• **YOUR ASSIGNMENT**
Leave out each picture. Repeat everything else in the records exactly.

---*---

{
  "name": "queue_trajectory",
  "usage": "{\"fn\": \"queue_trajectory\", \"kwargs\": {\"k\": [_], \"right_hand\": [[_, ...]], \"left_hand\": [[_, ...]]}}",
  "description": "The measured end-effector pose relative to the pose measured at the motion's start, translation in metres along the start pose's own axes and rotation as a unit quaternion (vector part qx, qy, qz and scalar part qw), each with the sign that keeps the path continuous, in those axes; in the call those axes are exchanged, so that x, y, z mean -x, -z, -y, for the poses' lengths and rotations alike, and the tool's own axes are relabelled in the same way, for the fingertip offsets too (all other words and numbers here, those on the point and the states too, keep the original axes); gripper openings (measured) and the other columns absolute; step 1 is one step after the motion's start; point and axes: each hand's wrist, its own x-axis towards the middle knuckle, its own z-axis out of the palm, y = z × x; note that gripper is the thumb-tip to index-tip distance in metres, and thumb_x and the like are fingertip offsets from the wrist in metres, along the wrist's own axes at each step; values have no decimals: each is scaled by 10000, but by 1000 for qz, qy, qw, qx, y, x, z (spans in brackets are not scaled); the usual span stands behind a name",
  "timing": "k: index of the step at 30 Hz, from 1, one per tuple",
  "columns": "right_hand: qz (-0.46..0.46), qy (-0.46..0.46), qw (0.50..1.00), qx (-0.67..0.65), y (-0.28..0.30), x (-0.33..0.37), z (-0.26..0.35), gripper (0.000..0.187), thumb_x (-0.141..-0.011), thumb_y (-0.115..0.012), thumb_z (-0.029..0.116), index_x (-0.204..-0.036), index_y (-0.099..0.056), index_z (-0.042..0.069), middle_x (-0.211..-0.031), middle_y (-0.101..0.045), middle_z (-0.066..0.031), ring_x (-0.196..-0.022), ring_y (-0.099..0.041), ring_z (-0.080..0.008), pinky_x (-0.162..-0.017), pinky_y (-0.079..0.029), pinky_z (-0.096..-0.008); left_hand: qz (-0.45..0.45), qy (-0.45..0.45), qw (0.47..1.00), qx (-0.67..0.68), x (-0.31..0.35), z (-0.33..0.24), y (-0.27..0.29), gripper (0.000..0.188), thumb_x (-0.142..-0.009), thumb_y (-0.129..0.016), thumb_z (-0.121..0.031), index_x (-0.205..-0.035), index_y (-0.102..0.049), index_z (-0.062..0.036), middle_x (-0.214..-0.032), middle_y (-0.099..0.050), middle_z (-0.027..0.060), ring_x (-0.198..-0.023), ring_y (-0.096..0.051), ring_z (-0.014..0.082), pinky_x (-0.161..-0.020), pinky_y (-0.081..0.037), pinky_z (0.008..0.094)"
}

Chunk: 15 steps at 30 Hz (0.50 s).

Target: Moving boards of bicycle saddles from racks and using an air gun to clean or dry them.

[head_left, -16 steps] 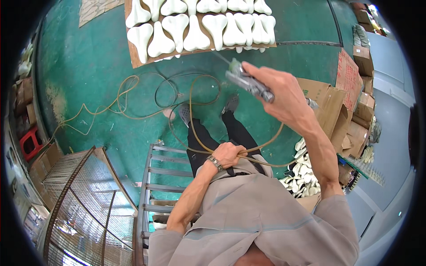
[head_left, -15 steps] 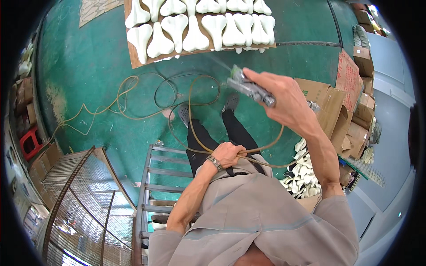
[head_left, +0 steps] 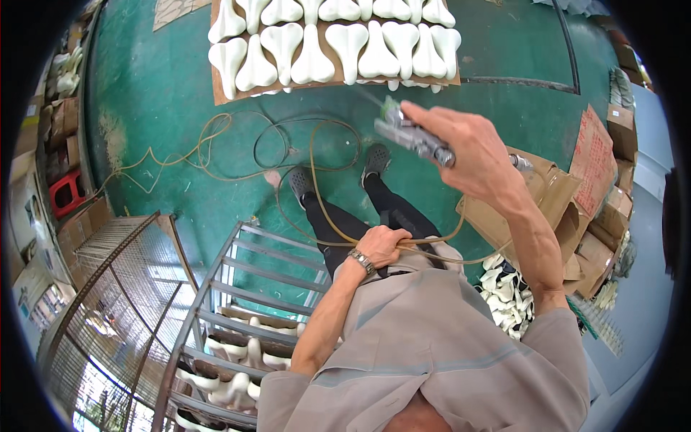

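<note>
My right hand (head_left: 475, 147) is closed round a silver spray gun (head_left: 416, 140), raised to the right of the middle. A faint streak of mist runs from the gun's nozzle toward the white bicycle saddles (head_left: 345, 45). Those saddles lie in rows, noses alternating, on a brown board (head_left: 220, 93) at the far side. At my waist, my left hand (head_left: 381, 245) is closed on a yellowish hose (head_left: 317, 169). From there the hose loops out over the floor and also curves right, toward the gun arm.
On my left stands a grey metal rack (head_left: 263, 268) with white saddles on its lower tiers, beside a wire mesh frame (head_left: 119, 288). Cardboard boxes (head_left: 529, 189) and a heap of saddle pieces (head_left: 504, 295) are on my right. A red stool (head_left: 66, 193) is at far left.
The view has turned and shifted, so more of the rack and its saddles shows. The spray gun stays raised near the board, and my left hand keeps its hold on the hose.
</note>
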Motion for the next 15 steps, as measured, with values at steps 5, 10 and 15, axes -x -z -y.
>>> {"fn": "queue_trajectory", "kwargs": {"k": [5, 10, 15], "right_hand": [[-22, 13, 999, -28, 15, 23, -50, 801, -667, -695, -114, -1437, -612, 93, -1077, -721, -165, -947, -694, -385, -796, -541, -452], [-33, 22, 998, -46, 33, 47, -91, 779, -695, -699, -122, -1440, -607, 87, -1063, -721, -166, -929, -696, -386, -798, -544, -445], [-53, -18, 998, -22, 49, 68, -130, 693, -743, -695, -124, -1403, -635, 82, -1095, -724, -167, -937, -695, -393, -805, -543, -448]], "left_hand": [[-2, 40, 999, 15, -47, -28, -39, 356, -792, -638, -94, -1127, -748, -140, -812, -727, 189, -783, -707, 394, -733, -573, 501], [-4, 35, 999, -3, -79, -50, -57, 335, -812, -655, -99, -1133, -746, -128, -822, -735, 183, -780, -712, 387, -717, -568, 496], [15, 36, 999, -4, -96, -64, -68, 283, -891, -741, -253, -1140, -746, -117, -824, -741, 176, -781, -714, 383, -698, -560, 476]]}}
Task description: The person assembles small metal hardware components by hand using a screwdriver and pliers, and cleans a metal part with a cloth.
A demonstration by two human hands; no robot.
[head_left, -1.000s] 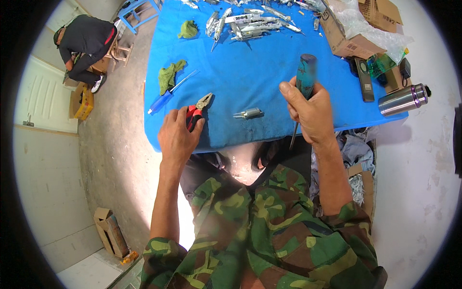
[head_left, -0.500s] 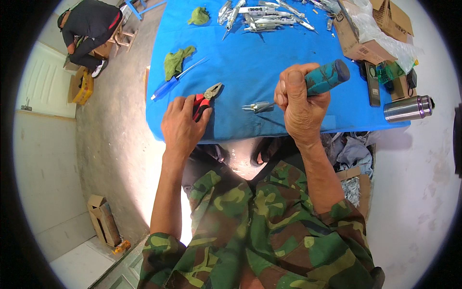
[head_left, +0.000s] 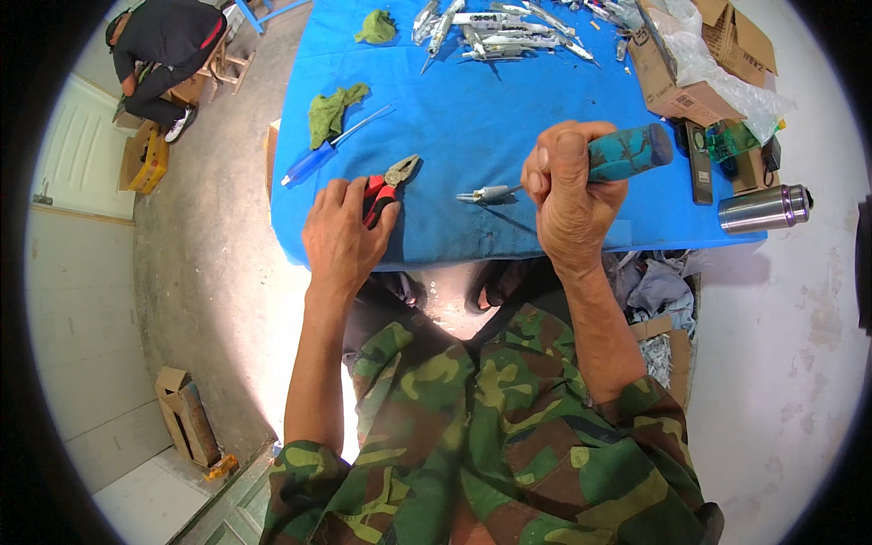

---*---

• **EXERCISE RESPONSE**
{
  "name": "queue_trajectory",
  "usage": "{\"fn\": \"queue_trajectory\", \"kwargs\": {\"k\": [_], \"right_hand\": [[_, ...]], \"left_hand\": [[_, ...]]}}",
  "description": "The measured end-effector pose relative to the pose measured at the motion's start, translation in metres along the start pose's own axes and rotation as a unit quaternion (vector part qx, qy, qz and scalar part qw), each with the sign that keeps the path continuous, in those axes; in the call those axes are exchanged, so that x, y, z mean -x, -z, -y, for the poses' lengths and rotations alike, and the tool's own axes are relabelled in the same way, for the fingertip offsets too (all other words and numbers here, those on the point and the states too, keep the original axes); gripper openings (measured) and the other columns absolute; step 1 is one step after the motion's start; point and axes: each hand's wrist, its own x-axis towards the middle knuckle, its own z-axis out of the palm, y = z × x; note that gripper is the thumb-tip to index-tip distance in metres, and thumb_x and the like are fingertip offsets from the wrist in metres, along the wrist's own axes at each step; values have no decimals: each is scaled by 10000, but by 1000 for qz, qy, qw, qx, y, x, z (spans in brackets are not scaled); the usual span stands behind a name",
  "timing": "k: index of the step at 30 Hz, from 1, one per tuple",
  "columns": "right_hand: qz (-0.46..0.46), qy (-0.46..0.46), qw (0.50..1.00), qx (-0.67..0.65), y (-0.28..0.30), x (-0.33..0.37), z (-0.26..0.35), gripper (0.000..0.187), thumb_x (-0.141..-0.011), thumb_y (-0.115..0.012), thumb_z (-0.029..0.116), index_x (-0.204..-0.036), index_y (-0.099..0.056), index_z (-0.042..0.069), middle_x (-0.211..-0.031), middle_y (-0.101..0.045), middle_z (-0.066..0.031), ring_x (-0.196..-0.022), ring_y (-0.099..0.041), ring_z (-0.080..0.008), pinky_x (-0.162..-0.017), pinky_y (-0.079..0.029), pinky_z (-0.096..-0.008); left_hand: qz (-0.45..0.45), qy (-0.45..0.45), qw (0.47..1.00), qx (-0.67..0.68), x (-0.31..0.35), z (-0.33..0.24), y (-0.27..0.29), gripper (0.000..0.188), thumb_x (-0.142..-0.009), thumb_y (-0.129..0.016), thumb_z (-0.121..0.031), index_x (-0.205..-0.035), index_y (-0.102..0.049), index_z (-0.062..0.036), middle_x (-0.214..-0.032), middle_y (-0.099..0.050), middle_z (-0.027..0.060), ring_x (-0.198..-0.023), ring_y (-0.096..0.051), ring_z (-0.014..0.082), pinky_x (-0.161..-0.020), pinky_y (-0.081..0.037), pinky_z (0.008..0.094)"
}

Chunk: 15 steps at 30 Hz (0.50 s).

Target: Moving boards of bicycle saddles from racks and using an air gun to clean or dry them.

[head_left, -16 steps] 
[head_left, -15 steps] 
[head_left, +0 steps] 

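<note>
My right hand (head_left: 475, 147) is closed round a silver spray gun (head_left: 416, 140), raised to the right of the middle. A faint streak of mist runs from the gun's nozzle toward the white bicycle saddles (head_left: 345, 45). Those saddles lie in rows, noses alternating, on a brown board (head_left: 220, 93) at the far side. At my waist, my left hand (head_left: 381, 245) is closed on a yellowish hose (head_left: 317, 169). From there the hose loops out over the floor and also curves right, toward the gun arm.
On my left stands a grey metal rack (head_left: 263, 268) with white saddles on its lower tiers, beside a wire mesh frame (head_left: 119, 288). Cardboard boxes (head_left: 529, 189) and a heap of saddle pieces (head_left: 504, 295) are on my right. A red stool (head_left: 66, 193) is at far left.
The view has turned and shifted, so more of the rack and its saddles shows. The spray gun stays raised near the board, and my left hand keeps its hold on the hose.
</note>
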Motion for the next 15 steps, as measured, with values at steps 5, 10 and 15, axes -x -z -y.
>>> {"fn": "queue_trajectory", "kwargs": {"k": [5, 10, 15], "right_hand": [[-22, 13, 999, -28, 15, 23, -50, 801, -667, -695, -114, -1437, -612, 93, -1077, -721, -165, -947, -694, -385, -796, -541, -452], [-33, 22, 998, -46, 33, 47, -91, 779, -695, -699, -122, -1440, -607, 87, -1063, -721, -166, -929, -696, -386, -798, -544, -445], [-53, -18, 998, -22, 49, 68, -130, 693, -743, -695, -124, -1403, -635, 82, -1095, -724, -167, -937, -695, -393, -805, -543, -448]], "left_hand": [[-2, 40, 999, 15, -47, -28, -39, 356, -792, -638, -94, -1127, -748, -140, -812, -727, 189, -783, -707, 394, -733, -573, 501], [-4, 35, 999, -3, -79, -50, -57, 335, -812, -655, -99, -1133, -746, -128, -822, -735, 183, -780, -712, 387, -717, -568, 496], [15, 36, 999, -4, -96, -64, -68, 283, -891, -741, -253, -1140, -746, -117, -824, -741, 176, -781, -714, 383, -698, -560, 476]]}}
Task description: The person assembles small metal hardware components by hand using a screwdriver and pliers, and cleans a metal part with a cloth.
A demonstration by two human hands; no robot.
[head_left, -1.000s] 
[head_left, -0.500s] 
[head_left, +0.000s] 

Output is finished, and nothing else is required.